§ **Exercise**:
A complete transcription of the material, exact in every line, is what is wanted.

--------

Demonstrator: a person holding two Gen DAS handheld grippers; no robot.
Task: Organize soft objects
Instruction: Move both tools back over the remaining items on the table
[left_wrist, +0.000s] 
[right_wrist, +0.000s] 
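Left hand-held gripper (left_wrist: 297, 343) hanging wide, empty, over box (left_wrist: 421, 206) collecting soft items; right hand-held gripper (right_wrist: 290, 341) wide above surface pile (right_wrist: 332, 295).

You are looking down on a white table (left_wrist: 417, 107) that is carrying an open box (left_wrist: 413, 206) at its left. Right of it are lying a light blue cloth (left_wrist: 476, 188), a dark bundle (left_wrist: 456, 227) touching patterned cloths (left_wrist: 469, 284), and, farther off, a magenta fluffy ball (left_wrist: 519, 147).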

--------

§ **Your response**:
Demonstrator: a person holding two Gen DAS handheld grippers; no robot.
Task: Organize soft objects
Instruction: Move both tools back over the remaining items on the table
[left_wrist, +0.000s] 
[right_wrist, +0.000s] 
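Left hand-held gripper (left_wrist: 297, 343) hanging wide, empty, over box (left_wrist: 421, 206) collecting soft items; right hand-held gripper (right_wrist: 290, 341) wide above surface pile (right_wrist: 332, 295).

You are looking down on a white table (left_wrist: 417, 107) that is carrying an open box (left_wrist: 413, 206) at its left. Right of it are lying a light blue cloth (left_wrist: 476, 188), a dark bundle (left_wrist: 456, 227) touching patterned cloths (left_wrist: 469, 284), and, farther off, a magenta fluffy ball (left_wrist: 519, 147).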

No further response is needed.